Problem statement: Go through the entries below and return every line that contains "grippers".

=== Data records ===

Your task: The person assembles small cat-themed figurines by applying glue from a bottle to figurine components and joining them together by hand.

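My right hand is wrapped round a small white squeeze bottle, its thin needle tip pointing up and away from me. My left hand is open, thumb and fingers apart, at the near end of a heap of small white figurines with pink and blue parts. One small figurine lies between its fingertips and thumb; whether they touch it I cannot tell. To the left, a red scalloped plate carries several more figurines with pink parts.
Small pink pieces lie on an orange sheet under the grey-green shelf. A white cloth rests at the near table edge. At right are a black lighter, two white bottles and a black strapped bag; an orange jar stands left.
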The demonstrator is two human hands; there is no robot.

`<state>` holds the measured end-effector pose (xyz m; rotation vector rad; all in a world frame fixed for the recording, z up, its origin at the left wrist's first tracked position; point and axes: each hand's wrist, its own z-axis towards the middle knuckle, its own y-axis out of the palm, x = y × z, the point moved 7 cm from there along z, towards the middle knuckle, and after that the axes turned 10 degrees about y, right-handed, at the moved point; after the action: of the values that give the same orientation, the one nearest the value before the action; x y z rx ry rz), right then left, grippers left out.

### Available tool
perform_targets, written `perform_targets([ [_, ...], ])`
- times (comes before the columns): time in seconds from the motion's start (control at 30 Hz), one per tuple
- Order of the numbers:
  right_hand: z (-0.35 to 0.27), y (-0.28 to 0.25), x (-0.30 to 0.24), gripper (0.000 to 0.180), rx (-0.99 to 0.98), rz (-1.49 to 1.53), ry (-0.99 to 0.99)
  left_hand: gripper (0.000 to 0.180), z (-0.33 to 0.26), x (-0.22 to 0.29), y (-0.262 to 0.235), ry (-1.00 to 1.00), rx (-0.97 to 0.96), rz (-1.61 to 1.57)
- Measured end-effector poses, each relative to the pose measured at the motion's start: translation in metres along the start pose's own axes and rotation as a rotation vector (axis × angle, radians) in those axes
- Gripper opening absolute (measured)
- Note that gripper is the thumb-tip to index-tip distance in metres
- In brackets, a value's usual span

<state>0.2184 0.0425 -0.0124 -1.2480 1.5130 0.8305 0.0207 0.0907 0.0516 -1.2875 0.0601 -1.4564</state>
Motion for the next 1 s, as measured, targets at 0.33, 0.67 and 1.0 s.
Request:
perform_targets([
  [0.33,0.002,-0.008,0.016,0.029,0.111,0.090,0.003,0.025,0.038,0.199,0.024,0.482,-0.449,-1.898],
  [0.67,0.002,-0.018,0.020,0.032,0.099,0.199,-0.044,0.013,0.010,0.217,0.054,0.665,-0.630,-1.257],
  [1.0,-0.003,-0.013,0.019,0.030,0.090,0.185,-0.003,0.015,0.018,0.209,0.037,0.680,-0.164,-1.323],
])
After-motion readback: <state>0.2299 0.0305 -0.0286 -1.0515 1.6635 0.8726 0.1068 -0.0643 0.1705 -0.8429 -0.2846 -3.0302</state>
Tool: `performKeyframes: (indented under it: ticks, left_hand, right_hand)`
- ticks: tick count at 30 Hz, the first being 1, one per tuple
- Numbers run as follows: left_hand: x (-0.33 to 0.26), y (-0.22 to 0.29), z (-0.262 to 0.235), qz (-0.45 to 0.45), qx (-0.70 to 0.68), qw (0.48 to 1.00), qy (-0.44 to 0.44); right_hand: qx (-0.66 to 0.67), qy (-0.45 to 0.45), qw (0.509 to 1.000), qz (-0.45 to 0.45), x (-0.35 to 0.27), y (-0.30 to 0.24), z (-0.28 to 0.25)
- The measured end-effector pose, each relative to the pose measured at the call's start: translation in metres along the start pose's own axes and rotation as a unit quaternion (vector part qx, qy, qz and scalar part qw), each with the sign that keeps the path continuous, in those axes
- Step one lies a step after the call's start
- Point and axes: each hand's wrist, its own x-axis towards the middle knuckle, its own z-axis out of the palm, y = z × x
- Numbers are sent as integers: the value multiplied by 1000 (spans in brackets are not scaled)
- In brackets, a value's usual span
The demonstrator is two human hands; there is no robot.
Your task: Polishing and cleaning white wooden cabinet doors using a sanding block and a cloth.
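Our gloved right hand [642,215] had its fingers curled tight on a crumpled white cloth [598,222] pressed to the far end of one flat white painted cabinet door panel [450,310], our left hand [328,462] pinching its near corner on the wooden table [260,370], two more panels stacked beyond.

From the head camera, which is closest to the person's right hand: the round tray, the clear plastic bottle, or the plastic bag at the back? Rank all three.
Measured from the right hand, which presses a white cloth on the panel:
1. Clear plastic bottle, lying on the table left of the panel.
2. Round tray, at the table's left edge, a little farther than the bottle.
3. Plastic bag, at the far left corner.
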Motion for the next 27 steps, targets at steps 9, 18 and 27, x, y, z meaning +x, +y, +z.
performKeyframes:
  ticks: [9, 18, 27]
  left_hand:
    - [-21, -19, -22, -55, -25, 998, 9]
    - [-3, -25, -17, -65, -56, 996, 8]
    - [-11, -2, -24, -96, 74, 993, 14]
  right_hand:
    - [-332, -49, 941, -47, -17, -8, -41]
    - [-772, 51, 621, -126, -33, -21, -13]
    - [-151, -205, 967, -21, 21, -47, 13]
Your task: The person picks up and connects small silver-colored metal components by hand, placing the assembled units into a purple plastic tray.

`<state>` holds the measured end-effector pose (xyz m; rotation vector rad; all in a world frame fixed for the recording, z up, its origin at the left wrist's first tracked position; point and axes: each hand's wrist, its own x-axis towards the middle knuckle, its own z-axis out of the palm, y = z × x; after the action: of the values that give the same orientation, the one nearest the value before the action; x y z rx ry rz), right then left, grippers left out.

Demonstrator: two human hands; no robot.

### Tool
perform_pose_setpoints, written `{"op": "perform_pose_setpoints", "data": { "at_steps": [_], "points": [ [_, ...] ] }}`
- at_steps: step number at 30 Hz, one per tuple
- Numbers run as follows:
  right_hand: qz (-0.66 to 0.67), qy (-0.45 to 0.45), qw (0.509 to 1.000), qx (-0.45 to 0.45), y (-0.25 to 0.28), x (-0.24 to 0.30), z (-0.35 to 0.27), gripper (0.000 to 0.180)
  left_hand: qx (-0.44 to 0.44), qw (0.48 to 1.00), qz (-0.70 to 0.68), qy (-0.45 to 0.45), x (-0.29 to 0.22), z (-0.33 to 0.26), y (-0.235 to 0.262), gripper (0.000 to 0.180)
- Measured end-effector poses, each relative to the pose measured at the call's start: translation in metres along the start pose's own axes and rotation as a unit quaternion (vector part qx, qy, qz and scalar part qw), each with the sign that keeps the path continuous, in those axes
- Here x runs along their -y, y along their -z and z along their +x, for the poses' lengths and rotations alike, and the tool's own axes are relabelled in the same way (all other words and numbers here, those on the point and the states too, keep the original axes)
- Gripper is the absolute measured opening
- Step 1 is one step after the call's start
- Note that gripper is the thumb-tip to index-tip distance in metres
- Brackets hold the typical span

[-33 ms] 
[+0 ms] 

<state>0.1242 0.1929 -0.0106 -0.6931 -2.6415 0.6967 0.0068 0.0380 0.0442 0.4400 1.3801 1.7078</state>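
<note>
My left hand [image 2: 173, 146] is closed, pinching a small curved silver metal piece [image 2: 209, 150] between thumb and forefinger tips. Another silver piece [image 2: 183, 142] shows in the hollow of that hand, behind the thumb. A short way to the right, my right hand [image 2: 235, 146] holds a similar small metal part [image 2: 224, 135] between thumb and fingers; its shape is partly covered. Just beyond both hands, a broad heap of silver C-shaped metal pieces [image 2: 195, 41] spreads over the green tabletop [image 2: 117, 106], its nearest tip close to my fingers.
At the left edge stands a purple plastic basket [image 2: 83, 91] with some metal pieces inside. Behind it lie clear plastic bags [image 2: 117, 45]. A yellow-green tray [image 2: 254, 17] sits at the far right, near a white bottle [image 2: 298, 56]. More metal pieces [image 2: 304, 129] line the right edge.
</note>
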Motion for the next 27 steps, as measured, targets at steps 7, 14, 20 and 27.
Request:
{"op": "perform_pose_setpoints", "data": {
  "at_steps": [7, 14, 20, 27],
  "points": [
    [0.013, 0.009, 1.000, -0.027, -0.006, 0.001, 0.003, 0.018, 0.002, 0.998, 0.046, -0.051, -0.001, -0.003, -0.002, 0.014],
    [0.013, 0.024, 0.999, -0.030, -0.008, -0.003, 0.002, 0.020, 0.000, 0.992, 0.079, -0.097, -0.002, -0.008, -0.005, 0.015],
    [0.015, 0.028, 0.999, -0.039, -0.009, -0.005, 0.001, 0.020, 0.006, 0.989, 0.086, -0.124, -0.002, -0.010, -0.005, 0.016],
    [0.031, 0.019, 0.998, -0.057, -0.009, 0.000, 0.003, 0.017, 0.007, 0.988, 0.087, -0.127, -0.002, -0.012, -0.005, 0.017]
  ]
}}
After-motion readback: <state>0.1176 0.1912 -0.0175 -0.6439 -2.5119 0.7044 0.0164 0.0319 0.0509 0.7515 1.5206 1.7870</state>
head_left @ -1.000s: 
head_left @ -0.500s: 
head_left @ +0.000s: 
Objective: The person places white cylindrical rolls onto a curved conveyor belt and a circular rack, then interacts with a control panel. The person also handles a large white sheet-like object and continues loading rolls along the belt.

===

Expected answer:
`<state>` holds the measured end-effector pose (xyz m; rotation vector rad; all in a world frame fixed for the recording, z up, its origin at the left wrist's first tracked position; point and axes: each hand's wrist, its own z-axis towards the middle knuckle, its own y-axis out of the palm, x = y × z, the point moved 7 cm from there along z, towards the middle knuckle, and after that the axes turned 10 degrees about y, right-handed, at the moved point; after the action: of the values that give the same orientation, the one nearest the value before the action; x y z rx ry rz), right then left, grippers left out.
`<state>` holds the measured end-effector pose (xyz m; rotation vector rad; all in a world frame fixed for the recording, z up, its origin at the left wrist's first tracked position; point and axes: each hand's wrist, its own x-axis towards the middle knuckle, its own z-axis out of the palm, y = z × x; after the action: of the values that give the same orientation, the one nearest the value before the action; x y z rx ry rz), right then left, grippers left out.

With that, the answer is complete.